## Work instructions
The listing that follows should be copied in full and exactly, with no pictures.

## Raw data
<<<<

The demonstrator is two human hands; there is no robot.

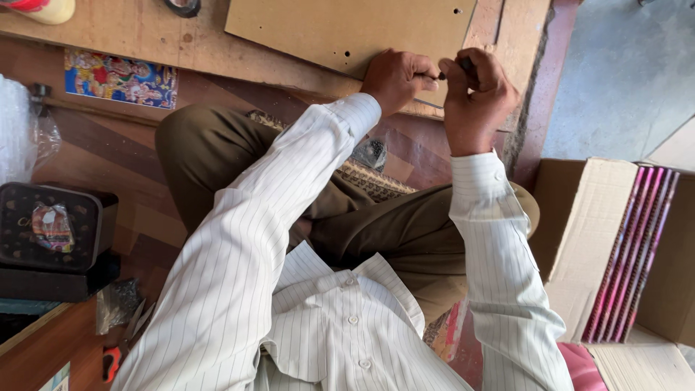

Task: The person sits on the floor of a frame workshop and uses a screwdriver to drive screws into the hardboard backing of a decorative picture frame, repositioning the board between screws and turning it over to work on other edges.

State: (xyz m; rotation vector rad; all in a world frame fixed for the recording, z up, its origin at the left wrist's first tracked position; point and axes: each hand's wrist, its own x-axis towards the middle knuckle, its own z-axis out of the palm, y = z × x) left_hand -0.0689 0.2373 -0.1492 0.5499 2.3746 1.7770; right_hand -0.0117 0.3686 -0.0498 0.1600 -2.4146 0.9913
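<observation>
My left hand rests at the front edge of a brown board with small holes, its fingers pinched on the tip of a small dark tool. My right hand is closed around the other end of that dark tool, just right of the left hand. Both hands meet at the board's lower right corner. The tool is mostly hidden by the fingers. White striped sleeves cover both arms.
A low wooden work surface carries the board. A colourful picture lies at the left. A black box and plastic bags sit at the far left. An open cardboard carton with pink packets stands at the right.
</observation>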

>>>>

## Output for this exercise
The demonstrator is two human hands; there is no robot.


Task: The person sits on the floor of a frame workshop and uses a screwdriver to drive screws into the hardboard backing of a decorative picture frame, repositioning the board between screws and turning it over to work on other edges.

State: (xyz m; rotation vector rad; all in a world frame fixed for the recording, z up, its origin at the left wrist's first tracked position; point and axes: each hand's wrist, its own x-axis towards the middle knuckle, its own z-axis out of the palm, y = z × x) left_hand -0.0689 0.2373 -0.1492 0.5499 2.3746 1.7770; right_hand -0.0117 0.3686 -0.0498 0.1600 -2.4146 0.9913
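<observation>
My left hand rests at the front edge of a brown board with small holes, its fingers pinched on the tip of a small dark tool. My right hand is closed around the other end of that dark tool, just right of the left hand. Both hands meet at the board's lower right corner. The tool is mostly hidden by the fingers. White striped sleeves cover both arms.
A low wooden work surface carries the board. A colourful picture lies at the left. A black box and plastic bags sit at the far left. An open cardboard carton with pink packets stands at the right.
</observation>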

No more work is required for the exercise.